Yeah I understood that

...and that's why I only make drawings. x_X

I understand the mathematical lingo but you lost me in the ActionScript...

I think my brain broke

what

Flash is smart sometimes, but sometime not so helpful. You can see exactly how it stores the transform if you have the transform window open - type in -100% for width, then reselect the clip, you'll see it actually counts as a skew of 180 degrees

Try this one! Its a problem with AS3, I'm not sure if it used to do it in AS2. Bear in mind that height and width of a movieclip are always relative to its parent's x/y axis, not the clips own internal axis (unlike xScale and yScale)

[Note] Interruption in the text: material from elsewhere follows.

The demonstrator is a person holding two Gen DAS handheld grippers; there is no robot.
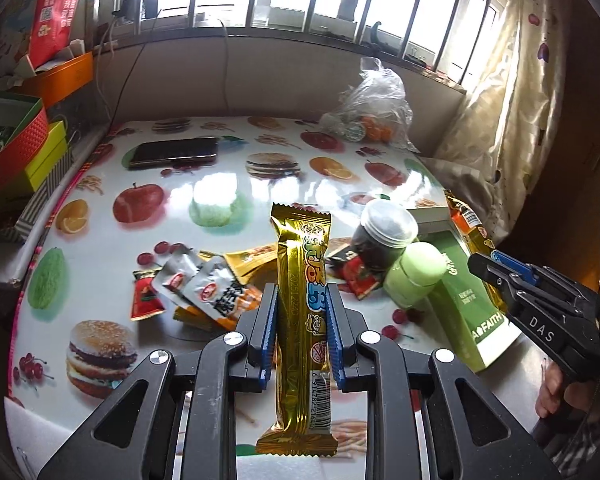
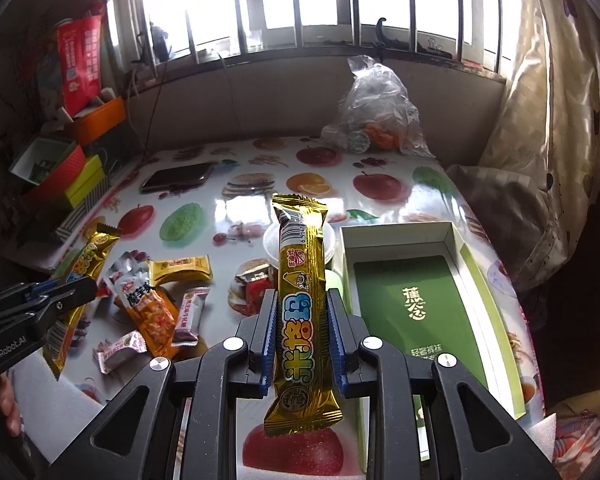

Add a 100x100 square MovieClip to the timeline, call it mc and add this to the stage timeline:

mc.rotation = 90;
mc.width = 50;
trace(mc.width);
trace(mc.height);

You'll see that it completely scews up which way it scales! then try this:

mc.rotation = 90;
mc.width = 50;
mc.width = 50;
trace(mc.width);
trace(mc.height);

It seems like the first time it uses width (same goes for height) it hasn't updated the rotation on the clip, but the second time it has! Crazy Flash...

Tom-

I understood the main message, but I've never used a flash program. It'd be freaking awesome to have the skills of Adam Phillips, Michael Swain or Jeff Bandelin, but sadly I know not one thing about it and I'm afraid of these mathematical bullshit you seem to have to go through. I hate math. :|

Any advice?
xx Martin xx

i understand the maths
but i fell swamped out by actionscript

I have more problems with _height and _width acting as positive when I try making them negative than I have with _xscale and _yscale.

I think my brain just popped... Painfully...

I think the point of this is:

Flash uses a square root function to flip things horizontally or vertically
the square root of any number is allways positive
so flipping something will allways give you a positive _xscale

I could be wrong there. Well done for finding out though.